O tratamento odontológico, sempre que possível, não deve interferir no oncológico e sim contribuir. O foco deve estar direcionado para a remoção de lesões cariosas e restaurações extensas, assim como tratamento da doença periodontal. Para dentes que necessitarão de tempo prolongado para o tratamento, encontra-se indicado a exodontia. No entanto, o tratamento dos pacientes só deve ser realizado quando estiverem em condições clínicas e laboratoriais favoráveis.
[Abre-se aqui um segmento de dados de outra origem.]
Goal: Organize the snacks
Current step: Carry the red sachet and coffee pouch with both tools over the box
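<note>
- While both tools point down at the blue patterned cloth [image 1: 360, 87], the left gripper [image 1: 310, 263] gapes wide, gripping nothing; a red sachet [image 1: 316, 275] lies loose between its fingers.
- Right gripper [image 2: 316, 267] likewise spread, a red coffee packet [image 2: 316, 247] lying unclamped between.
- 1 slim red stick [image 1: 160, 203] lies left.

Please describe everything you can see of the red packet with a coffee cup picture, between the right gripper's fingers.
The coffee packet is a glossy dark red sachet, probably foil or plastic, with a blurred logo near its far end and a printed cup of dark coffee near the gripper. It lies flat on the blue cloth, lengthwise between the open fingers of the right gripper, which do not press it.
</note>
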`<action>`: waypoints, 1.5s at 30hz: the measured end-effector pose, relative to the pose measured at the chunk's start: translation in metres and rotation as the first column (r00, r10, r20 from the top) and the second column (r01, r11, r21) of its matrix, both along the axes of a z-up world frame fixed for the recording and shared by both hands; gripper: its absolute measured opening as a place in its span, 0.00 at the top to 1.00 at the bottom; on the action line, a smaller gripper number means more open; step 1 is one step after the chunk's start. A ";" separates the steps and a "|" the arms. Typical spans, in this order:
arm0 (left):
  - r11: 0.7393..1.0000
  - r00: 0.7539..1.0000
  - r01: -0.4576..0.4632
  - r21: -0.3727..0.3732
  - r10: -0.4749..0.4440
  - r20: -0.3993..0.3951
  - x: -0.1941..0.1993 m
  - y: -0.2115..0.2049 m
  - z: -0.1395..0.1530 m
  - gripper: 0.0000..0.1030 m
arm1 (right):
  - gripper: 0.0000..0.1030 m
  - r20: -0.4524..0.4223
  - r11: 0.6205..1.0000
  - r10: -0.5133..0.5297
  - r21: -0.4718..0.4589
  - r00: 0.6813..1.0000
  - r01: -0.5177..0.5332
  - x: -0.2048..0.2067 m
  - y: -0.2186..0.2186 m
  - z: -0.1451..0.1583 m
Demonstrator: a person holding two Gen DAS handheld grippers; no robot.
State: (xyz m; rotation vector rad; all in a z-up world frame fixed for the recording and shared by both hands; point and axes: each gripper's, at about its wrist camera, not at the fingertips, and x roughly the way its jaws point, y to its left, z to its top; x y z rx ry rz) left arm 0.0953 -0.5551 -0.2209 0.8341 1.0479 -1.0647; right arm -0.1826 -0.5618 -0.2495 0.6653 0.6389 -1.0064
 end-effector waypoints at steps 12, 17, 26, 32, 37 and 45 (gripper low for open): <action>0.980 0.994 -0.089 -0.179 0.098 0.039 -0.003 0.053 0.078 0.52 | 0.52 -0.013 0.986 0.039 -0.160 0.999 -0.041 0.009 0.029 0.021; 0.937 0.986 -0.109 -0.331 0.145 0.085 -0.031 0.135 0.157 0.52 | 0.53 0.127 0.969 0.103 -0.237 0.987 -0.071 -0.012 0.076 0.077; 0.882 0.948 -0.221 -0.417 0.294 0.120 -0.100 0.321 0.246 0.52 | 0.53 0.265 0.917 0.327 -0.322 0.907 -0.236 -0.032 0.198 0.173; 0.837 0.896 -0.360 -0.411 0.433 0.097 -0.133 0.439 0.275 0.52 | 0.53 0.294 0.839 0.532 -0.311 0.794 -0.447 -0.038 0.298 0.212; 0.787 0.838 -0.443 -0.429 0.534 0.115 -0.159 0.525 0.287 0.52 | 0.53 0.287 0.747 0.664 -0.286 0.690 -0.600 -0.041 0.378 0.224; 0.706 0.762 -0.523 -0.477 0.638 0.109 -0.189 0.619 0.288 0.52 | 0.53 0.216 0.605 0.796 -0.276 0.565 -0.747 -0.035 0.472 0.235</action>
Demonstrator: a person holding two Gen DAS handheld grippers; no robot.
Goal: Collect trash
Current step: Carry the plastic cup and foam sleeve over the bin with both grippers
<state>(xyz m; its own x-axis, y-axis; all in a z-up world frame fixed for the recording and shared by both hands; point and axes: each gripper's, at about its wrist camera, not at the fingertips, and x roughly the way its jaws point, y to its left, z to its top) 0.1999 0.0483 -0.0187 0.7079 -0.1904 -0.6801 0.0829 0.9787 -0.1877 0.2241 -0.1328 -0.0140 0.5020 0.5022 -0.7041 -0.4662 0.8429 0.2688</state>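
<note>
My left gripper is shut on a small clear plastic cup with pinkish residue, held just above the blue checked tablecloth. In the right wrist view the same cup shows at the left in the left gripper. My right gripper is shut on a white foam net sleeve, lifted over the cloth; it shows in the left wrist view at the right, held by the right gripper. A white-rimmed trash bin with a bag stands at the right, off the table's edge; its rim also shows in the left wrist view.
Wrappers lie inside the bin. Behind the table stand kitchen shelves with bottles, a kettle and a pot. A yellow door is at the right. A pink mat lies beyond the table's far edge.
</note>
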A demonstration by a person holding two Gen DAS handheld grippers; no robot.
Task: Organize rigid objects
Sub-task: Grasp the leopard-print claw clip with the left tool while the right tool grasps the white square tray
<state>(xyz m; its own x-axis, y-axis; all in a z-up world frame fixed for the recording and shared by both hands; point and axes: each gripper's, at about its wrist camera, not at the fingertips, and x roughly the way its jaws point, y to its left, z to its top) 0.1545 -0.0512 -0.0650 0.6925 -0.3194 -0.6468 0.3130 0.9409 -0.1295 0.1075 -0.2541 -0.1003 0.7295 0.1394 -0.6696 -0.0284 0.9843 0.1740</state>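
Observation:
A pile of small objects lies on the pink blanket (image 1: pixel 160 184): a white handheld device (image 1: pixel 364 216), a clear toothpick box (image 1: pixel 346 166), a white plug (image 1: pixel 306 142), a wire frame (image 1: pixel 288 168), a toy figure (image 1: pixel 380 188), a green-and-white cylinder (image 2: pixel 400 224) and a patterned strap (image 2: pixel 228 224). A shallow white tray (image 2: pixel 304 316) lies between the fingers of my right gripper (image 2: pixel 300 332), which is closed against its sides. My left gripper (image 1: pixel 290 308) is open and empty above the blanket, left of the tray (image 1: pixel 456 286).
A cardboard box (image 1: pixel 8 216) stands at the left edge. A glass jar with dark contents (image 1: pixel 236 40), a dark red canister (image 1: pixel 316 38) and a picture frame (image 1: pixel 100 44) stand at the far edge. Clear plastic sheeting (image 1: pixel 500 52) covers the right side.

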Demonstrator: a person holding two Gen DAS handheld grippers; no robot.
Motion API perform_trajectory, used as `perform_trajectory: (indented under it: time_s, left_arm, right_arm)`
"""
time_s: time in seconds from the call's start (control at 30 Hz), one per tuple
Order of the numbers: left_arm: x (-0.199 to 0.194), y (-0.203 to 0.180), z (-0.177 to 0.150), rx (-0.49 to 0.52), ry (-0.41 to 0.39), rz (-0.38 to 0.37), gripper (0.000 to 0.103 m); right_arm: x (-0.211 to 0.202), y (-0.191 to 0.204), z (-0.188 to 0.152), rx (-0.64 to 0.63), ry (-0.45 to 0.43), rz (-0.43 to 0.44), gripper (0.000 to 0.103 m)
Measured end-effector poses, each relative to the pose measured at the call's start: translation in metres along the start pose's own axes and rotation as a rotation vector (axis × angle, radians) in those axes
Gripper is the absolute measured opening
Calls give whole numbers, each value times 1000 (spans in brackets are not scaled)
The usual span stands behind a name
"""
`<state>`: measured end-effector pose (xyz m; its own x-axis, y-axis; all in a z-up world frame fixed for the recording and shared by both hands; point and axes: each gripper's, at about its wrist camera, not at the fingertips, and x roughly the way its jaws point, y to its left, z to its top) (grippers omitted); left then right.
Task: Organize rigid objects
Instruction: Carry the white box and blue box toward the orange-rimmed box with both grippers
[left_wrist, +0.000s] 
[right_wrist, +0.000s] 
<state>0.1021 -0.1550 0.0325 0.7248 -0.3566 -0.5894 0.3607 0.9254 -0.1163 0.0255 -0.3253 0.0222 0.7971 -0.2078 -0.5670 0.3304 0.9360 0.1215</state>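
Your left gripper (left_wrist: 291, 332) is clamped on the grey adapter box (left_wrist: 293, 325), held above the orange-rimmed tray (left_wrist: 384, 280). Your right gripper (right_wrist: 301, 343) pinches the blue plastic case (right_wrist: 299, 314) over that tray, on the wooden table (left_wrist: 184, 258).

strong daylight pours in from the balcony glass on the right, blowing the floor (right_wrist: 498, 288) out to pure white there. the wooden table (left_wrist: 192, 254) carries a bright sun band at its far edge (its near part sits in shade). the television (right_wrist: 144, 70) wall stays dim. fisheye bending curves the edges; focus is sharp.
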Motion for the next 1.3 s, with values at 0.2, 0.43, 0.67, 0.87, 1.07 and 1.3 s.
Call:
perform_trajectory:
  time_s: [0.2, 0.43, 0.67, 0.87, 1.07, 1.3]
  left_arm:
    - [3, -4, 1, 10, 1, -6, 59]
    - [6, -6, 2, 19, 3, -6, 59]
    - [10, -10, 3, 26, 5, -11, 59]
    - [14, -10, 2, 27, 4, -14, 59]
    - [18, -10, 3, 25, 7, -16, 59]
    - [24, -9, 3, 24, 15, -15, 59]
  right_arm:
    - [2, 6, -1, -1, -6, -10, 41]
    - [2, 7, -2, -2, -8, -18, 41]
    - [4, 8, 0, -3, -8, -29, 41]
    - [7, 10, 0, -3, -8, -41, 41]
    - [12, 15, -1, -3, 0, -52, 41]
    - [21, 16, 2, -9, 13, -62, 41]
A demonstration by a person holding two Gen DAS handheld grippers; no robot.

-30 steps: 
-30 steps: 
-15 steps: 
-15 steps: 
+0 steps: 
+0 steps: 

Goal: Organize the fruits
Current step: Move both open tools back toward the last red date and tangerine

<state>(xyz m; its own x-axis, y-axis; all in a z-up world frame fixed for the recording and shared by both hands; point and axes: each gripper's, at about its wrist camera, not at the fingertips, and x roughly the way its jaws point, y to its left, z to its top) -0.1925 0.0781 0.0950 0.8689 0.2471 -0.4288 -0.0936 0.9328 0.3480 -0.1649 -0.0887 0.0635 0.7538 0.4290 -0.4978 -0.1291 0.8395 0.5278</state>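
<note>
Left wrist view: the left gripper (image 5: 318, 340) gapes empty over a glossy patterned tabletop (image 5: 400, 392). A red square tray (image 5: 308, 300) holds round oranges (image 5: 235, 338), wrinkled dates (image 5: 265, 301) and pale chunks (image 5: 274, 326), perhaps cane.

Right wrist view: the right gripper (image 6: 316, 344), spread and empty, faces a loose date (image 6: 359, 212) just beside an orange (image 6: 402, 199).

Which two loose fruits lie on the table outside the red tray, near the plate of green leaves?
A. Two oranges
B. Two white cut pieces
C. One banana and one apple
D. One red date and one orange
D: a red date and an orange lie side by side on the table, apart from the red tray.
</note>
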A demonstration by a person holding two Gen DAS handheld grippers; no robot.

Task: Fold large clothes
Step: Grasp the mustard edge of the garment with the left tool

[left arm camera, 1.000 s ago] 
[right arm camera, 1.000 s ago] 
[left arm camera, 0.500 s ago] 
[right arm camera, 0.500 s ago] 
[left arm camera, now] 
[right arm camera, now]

Pacientes trombocitopênicos (plaqueta < 40.000 mm3) apresentam risco iminente de hemorragia; pacientes neutropênicos ou em uso de imunossupressores (neutrófilos < 1.000 mm3), apresentam alto risco de infecção, situações nas quais pode se fazer necessário o uso de concentrado de plaquetas e antibioticoterapia.12 A tabela 1 resume a atuação do cirurgião dentista antes, durante e após o tratamento oncológico.

Em pacientes com lesões cariosas deve-se realizar escariação e posterior restauração com cimento de ionômero de vidro, objetivando a adequação do meio bucal. Lesões cavitadas pré-existentes representam fontes de infecção, sendo uma condição frequente e que pode se agravar devido à redução de fluxo salivar. 12,13 Tratamentos endodônticos podem e devem ser realizados sempre que o paciente estiver em condição clínica favorável e as infecções debeladas antes que o paciente entre em período de neutropenia induzida pela quimioterapia. (12)



Os agentes quimioterápicos irão atuar não só em células malignas, mas também em tecido normal. O nível e o tipo de toxicidade do tratamento, em muitos casos dependerá do estado imune do paciente. Fatores como o próprio protocolo quimioterápico, a frequência e dose, assim como a via de administração e o tipo tumoral vão determinar a toxicidade. Em muitos pacientes, os agentes quimioterápicos irão causar ou predispor a inúmeras complicações, como mucosite oral, dor, infecção, hemorragia, redução de fluxo salivar, distúrbios neurológicos e nutricionais. (14)

As Infecções orais relacionadas com a quimioterapia são responsáveis por 25-50% das infecções no total, contribuindo desta maneira para a comorbidade e mortalidade desses pacientes. Áreas de maior susceptibilidade à infecção incluem dentes, gengiva, glândulas salivares e mucosa oral. (14)

Esses efeitos colaterais e toxicidades podem alterar todos os aspectos funcionais da boca e orofaringe, afetando a ingestão da dieta e consequentemente a nutrição, comprometendo a fala e a capacidade de manter a higiene bucal. Além disso, a utilização de próteses dentárias pode interferir negativamente no bem-estar social, estético e emocional do paciente. Todos esses efeitos são condições agudas. São condições de risco tardio de complicações bucais o risco de osteonecrose dos maxilares (osteoradionecrose e risco de osteonecrose com inibidores osteolíticos, por exemplo bisfosfonatos e denosumab), perturbações no crescimento e desenvolvimento dentário, além da doença do enxerto contra hospedeiro (DECH). (14)

Prevenção e tratamento das complicações decorrente das terapias antineoplásicas, principalmente o TCTH, são primordiais para melhorar a qualidade de vida dos pacientes, assim como reduzir a morbidade e os custos dos tratamentos, através da manutenção da mucosa bucal íntegra, eliminação de focos de infecção e terapia específica, incluindo laserterapia nos casos de mucosite oral15. É responsabilidade do cirurgião-dentista preparar e acompanhar o paciente antes, durante e após a terapia oncológica, desempenhando papel fundamental na melhoria da qualidade de vida dos pacientes.9 Considerações finais Dessa forma, é possível observar que é de grande importância a participação do cirurgião-dentista em equipes multidisciplinares no tratamento de pacientes oncohematológicos e transplantados de medula óssea. Sua atuação deve sempre anteceder o tratamento antineoplásico, tão logo seja diagnosticado, objetivando eliminar qualquer foco de infecção ou fonte de traumas na boca. Pacientes já em terapia antineoplásica devem ser acompanhados porque as complicações bucais são mais intensas e de maior risco na vigência do tratamento. A interação entre a medicina e odontologia é fundamental para reduzir complicações em pacientes com LNH submetidos a quimioterapia e TCTH.